Rice hit for power in a day when power numbers were legit. He was the dominant slugger of his time, a man capable of inducing an intentional walk when the bases were loaded. He amassed more than 400 total bases when he was MVP in 1978. He hit 35 homers with 200 hits in three straight seasons. He was more feared that Tony Perez, who is in the Hall of Fame.

Yesterday's news had to hurt, but Jim Ed has been typically stoic through these years of rejection. He hasn't cried about racism or favoritism (he'd probably already be in Cooperstown if he'd had the disposition of Kirby Puckett or Gary Carter), but he knows he was a better hitter than former teammates Perez and Wade Boggs and he suffers in silence while inching excruciatingly close to election.

But he's not going to insult our intelligence by telling us he doesn't give a "rat's ass" about Cooperstown.

Clemens dismissed the Hall of Fame in his "60 Minutes" interview and again Monday. It's part of his Profile of Defiance. Clemens's insistence that Cooperstown means nothing is harder to believe than any of his other statements and denials in recent weeks. Clemens knows his place in baseball history. He knows a case can be made that he is the greatest pitcher who ever lived. He knows that his reputation - his Hall of Fame worthiness - is what he is fighting for today and in Congress next week.

"Of course it means something to him," Jerry Remy said Monday. "The Hall of Fame means something to everyone who played baseball."

Think it means anything to Pete Rose?

Let's consider the sad case of Mr. Mark McGwire. Big Mac hit 583 career homers. He hit 70 in a season. But he looked like a cheater when he refused to talk about the past in front of Congress in 2005. And yesterday, for the second straight year, baseball writers ignored McGwire's résumé. For the second straight year, McGwire got only 23 percent of the vote. In a few years, it will be cheatin' Rafael Palmeiro's turn to be dismissed despite a résumé that is clearly Hall-worthy.

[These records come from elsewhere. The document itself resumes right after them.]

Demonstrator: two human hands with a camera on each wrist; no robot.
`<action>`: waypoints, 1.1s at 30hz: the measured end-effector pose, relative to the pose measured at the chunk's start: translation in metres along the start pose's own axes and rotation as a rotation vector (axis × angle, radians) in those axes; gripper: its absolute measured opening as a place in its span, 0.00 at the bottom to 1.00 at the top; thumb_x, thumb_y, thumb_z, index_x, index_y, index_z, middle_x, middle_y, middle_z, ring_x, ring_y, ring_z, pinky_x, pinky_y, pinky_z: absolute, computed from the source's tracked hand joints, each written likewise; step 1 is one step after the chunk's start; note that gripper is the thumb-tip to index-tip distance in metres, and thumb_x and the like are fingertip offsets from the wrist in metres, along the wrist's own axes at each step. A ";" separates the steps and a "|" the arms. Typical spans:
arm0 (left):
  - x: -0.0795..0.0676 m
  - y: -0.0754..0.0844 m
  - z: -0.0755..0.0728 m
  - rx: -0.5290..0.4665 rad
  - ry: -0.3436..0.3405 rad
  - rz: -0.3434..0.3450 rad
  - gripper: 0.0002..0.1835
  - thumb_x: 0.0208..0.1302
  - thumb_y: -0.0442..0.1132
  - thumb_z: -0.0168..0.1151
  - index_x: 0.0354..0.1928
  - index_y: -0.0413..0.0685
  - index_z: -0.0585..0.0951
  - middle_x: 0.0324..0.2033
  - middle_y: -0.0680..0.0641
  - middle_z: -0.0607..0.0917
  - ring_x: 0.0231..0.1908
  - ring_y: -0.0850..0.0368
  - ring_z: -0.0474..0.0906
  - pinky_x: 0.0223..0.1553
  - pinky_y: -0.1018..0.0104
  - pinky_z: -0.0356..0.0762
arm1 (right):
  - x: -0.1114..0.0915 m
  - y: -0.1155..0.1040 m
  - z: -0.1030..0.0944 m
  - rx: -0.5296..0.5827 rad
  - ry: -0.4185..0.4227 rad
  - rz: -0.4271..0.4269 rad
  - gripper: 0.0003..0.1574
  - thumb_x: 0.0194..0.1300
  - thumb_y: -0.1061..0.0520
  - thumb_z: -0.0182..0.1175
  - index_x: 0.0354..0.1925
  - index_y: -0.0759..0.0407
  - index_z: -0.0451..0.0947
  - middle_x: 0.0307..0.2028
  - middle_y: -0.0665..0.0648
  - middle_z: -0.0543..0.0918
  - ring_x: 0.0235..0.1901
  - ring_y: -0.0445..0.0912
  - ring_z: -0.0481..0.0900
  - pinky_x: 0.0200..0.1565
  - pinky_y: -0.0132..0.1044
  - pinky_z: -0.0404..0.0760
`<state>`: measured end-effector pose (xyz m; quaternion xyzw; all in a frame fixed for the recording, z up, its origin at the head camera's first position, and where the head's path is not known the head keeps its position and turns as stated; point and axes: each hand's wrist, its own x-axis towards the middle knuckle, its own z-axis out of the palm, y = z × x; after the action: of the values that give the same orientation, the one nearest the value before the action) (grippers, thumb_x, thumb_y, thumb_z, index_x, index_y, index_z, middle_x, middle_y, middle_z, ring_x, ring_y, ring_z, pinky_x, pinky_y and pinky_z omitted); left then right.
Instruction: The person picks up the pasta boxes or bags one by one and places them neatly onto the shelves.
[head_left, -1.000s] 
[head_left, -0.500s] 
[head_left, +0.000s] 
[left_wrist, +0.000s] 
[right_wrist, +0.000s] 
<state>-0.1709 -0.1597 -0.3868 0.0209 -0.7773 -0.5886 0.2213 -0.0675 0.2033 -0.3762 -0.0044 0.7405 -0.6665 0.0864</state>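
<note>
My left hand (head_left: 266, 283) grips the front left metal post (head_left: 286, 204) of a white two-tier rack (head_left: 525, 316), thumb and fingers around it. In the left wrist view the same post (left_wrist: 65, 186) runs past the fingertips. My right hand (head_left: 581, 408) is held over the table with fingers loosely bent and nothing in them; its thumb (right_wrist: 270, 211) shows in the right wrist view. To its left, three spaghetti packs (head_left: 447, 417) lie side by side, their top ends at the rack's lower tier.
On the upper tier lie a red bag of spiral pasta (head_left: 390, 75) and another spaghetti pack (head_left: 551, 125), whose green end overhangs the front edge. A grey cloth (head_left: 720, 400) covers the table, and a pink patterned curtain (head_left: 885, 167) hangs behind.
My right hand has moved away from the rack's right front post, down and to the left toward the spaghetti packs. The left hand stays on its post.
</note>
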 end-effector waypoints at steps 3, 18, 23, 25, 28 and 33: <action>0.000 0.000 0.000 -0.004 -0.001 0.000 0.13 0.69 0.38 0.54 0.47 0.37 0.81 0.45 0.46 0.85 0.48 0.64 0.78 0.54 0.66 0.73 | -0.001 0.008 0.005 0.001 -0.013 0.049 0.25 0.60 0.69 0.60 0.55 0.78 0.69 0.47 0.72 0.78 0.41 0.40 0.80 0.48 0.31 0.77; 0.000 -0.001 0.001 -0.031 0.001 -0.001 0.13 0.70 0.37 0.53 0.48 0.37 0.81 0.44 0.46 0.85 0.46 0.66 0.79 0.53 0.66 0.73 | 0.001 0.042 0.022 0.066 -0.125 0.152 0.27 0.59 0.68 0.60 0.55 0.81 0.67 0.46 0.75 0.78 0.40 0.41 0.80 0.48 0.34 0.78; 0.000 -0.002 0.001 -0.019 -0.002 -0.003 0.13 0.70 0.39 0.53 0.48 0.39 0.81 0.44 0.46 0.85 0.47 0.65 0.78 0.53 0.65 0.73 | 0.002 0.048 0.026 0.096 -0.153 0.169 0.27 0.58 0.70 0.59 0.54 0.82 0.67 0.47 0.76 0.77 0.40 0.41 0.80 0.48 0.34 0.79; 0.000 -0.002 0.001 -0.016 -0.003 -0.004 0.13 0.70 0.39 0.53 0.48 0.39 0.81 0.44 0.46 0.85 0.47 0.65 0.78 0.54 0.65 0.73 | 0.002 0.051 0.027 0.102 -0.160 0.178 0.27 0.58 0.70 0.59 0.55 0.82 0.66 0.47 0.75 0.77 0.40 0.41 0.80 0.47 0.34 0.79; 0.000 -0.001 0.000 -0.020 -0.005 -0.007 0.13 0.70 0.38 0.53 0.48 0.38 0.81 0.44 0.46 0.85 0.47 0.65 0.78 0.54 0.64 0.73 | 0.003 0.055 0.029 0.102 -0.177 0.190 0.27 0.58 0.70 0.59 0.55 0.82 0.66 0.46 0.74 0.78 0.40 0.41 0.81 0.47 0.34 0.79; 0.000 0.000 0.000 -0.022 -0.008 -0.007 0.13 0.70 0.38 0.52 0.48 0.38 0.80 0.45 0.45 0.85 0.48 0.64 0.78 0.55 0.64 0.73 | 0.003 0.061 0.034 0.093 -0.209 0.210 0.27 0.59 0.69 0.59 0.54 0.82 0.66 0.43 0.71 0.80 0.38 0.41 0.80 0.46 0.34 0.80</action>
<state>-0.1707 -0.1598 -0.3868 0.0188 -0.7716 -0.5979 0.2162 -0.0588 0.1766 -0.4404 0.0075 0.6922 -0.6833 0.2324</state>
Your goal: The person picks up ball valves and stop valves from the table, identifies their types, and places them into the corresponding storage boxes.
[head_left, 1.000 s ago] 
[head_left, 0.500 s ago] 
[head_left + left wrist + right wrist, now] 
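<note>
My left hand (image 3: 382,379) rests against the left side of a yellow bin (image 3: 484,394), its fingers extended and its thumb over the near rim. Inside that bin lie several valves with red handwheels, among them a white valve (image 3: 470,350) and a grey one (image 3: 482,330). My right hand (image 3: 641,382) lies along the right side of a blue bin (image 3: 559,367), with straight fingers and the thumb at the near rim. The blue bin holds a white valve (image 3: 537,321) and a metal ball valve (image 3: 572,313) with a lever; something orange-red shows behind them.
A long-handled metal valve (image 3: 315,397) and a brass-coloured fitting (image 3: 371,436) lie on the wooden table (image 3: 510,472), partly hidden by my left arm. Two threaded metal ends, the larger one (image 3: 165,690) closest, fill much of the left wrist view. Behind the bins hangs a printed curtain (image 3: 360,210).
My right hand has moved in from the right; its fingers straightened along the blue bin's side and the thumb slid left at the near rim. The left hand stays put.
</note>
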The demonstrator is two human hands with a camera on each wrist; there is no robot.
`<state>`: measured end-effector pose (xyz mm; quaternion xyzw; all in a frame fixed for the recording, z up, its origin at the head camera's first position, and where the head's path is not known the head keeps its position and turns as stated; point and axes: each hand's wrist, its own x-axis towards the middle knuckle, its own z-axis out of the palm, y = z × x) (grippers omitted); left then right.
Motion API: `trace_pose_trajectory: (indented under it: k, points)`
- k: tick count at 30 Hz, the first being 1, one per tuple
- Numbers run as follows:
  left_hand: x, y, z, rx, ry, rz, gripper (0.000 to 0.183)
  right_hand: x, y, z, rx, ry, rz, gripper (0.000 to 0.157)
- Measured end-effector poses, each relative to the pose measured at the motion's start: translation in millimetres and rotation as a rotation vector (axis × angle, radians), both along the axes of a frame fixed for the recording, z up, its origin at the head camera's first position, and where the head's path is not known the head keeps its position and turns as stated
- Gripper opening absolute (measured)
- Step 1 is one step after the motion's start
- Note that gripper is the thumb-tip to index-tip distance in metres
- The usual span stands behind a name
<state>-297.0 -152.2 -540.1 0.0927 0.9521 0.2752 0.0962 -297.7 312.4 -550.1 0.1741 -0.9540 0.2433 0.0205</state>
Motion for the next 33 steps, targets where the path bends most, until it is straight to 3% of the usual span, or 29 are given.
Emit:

This is what's in store for Clemens if he can't clear his name. He won't have to angrily tell anyone to "keep your vote." His seven Cy Youngs will be tarnished. His 354 wins will be suspect. There'll be some who contend that he was a Hall of Famer before he was suspected of cheating (a common argument among Barry Bonds sympathizers), but that doesn't fly with a lot of us. If you cheat only on the back nine, you're still disqualified.

Rice didn't give great interviews, he came up short in the postseason, he didn't play great defense, and he didn't dominate for as long as some other sluggers. But he didn't cheat. And he dominated for more than 10 years. Just about every player from Rice's era will tell you Jim Ed was a Hall of Famer.

And all of them will tell you it means something. Except Roger Clemens.